= What the task requires =
Transcribe each entry shown below with no difference from the original.
______
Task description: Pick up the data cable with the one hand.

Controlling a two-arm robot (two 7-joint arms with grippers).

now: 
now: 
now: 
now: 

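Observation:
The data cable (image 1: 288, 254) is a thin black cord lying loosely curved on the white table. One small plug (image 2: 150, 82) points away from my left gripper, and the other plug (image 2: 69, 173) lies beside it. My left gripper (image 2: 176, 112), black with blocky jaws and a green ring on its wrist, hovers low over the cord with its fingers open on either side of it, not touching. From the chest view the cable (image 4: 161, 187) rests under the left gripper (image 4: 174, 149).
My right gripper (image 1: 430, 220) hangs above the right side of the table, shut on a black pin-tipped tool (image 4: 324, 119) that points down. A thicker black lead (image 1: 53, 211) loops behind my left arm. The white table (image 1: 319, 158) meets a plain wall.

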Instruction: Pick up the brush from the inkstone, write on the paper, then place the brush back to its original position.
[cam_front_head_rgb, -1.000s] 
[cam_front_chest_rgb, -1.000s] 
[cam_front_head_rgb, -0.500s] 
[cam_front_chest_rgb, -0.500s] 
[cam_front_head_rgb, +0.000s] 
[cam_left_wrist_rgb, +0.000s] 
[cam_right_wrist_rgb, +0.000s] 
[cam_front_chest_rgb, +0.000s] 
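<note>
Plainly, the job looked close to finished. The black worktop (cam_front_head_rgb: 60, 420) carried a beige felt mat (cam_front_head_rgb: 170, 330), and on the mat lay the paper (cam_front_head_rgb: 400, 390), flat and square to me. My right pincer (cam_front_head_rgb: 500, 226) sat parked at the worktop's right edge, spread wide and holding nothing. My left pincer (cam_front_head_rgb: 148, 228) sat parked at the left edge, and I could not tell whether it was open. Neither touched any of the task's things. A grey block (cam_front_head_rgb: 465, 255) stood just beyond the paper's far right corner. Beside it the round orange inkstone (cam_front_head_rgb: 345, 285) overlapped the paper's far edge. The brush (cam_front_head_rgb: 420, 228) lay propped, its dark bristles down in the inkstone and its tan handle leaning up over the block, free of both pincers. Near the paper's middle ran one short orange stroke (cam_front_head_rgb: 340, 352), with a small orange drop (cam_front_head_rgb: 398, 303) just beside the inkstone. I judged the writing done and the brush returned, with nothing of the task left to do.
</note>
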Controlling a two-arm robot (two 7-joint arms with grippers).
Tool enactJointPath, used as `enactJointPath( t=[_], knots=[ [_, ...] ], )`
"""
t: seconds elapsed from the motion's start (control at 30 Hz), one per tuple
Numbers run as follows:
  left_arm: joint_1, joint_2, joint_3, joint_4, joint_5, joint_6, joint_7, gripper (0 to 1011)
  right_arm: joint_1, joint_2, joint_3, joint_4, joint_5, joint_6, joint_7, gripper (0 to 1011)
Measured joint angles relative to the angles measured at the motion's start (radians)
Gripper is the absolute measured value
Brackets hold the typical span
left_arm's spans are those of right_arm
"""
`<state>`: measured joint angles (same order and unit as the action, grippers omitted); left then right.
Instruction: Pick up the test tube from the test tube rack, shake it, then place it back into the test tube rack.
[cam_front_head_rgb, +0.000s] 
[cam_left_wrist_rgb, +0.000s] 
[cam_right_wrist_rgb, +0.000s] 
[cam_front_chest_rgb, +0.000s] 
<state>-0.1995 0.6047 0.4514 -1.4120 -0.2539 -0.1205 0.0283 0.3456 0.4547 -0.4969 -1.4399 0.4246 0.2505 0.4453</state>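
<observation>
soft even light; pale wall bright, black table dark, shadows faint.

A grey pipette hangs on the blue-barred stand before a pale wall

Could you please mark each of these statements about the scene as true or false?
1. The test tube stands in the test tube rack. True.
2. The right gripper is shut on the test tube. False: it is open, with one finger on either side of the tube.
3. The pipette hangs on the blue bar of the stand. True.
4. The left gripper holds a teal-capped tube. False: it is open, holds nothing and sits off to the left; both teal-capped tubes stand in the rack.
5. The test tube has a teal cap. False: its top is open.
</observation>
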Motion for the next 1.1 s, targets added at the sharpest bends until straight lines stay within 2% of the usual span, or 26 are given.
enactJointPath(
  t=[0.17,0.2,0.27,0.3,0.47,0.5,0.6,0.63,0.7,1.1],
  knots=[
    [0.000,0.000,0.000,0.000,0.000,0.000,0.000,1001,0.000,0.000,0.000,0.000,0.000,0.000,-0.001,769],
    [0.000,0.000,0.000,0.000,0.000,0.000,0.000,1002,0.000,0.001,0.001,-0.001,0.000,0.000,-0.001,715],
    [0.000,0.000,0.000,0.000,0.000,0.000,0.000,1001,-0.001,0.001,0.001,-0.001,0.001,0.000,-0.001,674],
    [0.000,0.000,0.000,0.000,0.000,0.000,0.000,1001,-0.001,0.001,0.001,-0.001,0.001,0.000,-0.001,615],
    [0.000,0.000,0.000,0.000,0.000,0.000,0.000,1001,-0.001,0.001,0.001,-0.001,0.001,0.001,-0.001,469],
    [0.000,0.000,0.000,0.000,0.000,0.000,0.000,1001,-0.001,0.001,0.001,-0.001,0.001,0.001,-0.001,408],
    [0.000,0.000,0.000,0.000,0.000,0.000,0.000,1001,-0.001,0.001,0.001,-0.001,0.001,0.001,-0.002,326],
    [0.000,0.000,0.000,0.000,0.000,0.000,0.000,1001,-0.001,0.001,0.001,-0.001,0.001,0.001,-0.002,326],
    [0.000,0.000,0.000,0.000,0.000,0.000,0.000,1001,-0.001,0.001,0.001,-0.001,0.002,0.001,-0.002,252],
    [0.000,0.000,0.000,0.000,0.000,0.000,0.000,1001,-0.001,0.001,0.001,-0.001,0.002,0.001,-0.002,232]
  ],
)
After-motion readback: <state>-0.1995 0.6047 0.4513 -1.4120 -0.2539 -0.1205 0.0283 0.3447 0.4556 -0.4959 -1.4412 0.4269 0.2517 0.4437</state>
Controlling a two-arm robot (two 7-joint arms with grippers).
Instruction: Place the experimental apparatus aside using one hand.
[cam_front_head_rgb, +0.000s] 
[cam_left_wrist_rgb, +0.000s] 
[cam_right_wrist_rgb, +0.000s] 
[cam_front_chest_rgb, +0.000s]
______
= Solution to the exercise =
Task description: Pick up the data cable with the one hand.

Controlling a two-arm robot (two 7-joint arms with grippers).

now: 
now: 
now: 
now: 

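Observation:
The data cable (image 1: 288, 254) is a thin black cord lying loosely curved on the white table. One small plug (image 2: 150, 82) points away from my left gripper, and the other plug (image 2: 69, 173) lies beside it. My left gripper (image 2: 176, 112), black with blocky jaws and a green ring on its wrist, hovers low over the cord with its fingers open on either side of it, not touching. From the chest view the cable (image 4: 161, 187) rests under the left gripper (image 4: 174, 149).
My right gripper (image 1: 430, 220) hangs above the right side of the table, shut on a black pin-tipped tool (image 4: 324, 119) that points down. A thicker black lead (image 1: 53, 211) loops behind my left arm. The white table (image 1: 319, 158) meets a plain wall.
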
Instruction: Pick up the brush from the inkstone, write on the paper, then place the brush back to its original position.
[cam_front_head_rgb, -1.000s] 
[cam_front_chest_rgb, -1.000s] 
[cam_front_head_rgb, -0.500s] 
[cam_front_chest_rgb, -0.500s] 
[cam_front_head_rgb, +0.000s] 
[cam_left_wrist_rgb, +0.000s] 
[cam_right_wrist_rgb, +0.000s] 
[cam_front_chest_rgb, +0.000s] 
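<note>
Plainly, the job looked close to finished. The black worktop (cam_front_head_rgb: 60, 420) carried a beige felt mat (cam_front_head_rgb: 170, 330), and on the mat lay the paper (cam_front_head_rgb: 400, 390), flat and square to me. My right pincer (cam_front_head_rgb: 500, 226) sat parked at the worktop's right edge, spread wide and holding nothing. My left pincer (cam_front_head_rgb: 148, 228) sat parked at the left edge, and I could not tell whether it was open. Neither touched any of the task's things. A grey block (cam_front_head_rgb: 465, 255) stood just beyond the paper's far right corner. Beside it the round orange inkstone (cam_front_head_rgb: 345, 285) overlapped the paper's far edge. The brush (cam_front_head_rgb: 420, 228) lay propped, its dark bristles down in the inkstone and its tan handle leaning up over the block, free of both pincers. Near the paper's middle ran one short orange stroke (cam_front_head_rgb: 340, 352), with a small orange drop (cam_front_head_rgb: 398, 303) just beside the inkstone. I judged the writing done and the brush returned, with nothing of the task left to do.
</note>
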Controlling a two-arm robot (two 7-joint arms with grippers).
Tool enactJointPath, used as `enactJointPath( t=[_], knots=[ [_, ...] ], )`
"""
t: seconds elapsed from the motion's start (control at 30 Hz), one per tuple
Numbers run as follows:
  left_arm: joint_1, joint_2, joint_3, joint_4, joint_5, joint_6, joint_7, gripper (0 to 1011)
  right_arm: joint_1, joint_2, joint_3, joint_4, joint_5, joint_6, joint_7, gripper (0 to 1011)
Measured joint angles relative to the angles measured at the motion's start (radians)
Gripper is the absolute measured value
Brackets hold the typical span
left_arm's spans are those of right_arm
"""
`<state>`: measured joint angles (same order and unit as the action, grippers omitted); left then right.
Instruction: Pick up the test tube from the test tube rack, shake it, then place it back into the test tube rack.
[cam_front_head_rgb, +0.000s] 
[cam_left_wrist_rgb, +0.000s] 
[cam_right_wrist_rgb, +0.000s] 
[cam_front_chest_rgb, +0.000s] 
<state>-0.1995 0.6047 0.4514 -1.4120 -0.2539 -0.1205 0.0283 0.3456 0.4547 -0.4969 -1.4399 0.4246 0.2505 0.4453</state>
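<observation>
soft even light; pale wall bright, black table dark, shadows faint.

A grey pipette hangs on the blue-barred stand before a pale wall

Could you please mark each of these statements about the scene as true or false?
1. The test tube stands in the test tube rack. True.
2. The right gripper is shut on the test tube. False: it is open, with one finger on either side of the tube.
3. The pipette hangs on the blue bar of the stand. True.
4. The left gripper holds a teal-capped tube. False: it is open, holds nothing and sits off to the left; both teal-capped tubes stand in the rack.
5. The test tube has a teal cap. False: its top is open.
</observation>
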Motion for the next 1.1 s, targets added at the sharpest bends until straight lines stay within 2% of the usual span, or 26 are given.
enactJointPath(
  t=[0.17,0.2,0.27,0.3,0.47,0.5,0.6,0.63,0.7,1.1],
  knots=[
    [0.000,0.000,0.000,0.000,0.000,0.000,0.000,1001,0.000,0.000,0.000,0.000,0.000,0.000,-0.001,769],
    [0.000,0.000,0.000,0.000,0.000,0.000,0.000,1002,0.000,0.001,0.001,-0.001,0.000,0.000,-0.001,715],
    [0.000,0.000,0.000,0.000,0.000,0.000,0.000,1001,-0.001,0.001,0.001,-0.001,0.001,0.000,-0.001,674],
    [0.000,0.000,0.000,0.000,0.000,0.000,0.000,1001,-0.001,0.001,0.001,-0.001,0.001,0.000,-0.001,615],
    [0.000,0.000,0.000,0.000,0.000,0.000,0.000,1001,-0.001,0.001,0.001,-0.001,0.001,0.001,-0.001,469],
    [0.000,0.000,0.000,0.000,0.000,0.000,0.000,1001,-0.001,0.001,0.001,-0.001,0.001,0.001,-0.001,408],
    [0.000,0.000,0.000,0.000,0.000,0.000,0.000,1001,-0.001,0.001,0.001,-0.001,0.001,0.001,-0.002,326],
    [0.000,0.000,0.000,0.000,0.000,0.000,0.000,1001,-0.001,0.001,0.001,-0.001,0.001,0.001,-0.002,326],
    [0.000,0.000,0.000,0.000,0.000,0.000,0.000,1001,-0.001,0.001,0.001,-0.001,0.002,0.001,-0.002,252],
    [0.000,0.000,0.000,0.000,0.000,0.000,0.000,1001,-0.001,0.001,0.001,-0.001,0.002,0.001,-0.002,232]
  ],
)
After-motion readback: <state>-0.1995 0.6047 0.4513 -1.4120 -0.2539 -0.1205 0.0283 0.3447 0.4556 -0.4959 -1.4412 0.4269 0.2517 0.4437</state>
Controlling a two-arm robot (two 7-joint arms with grippers).
Instruction: Place the experimental apparatus aside using one hand.
[cam_front_head_rgb, +0.000s] 
[cam_left_wrist_rgb, +0.000s] 
[cam_right_wrist_rgb, +0.000s] 
[cam_front_chest_rgb, +0.000s]

Here is where the answer stops.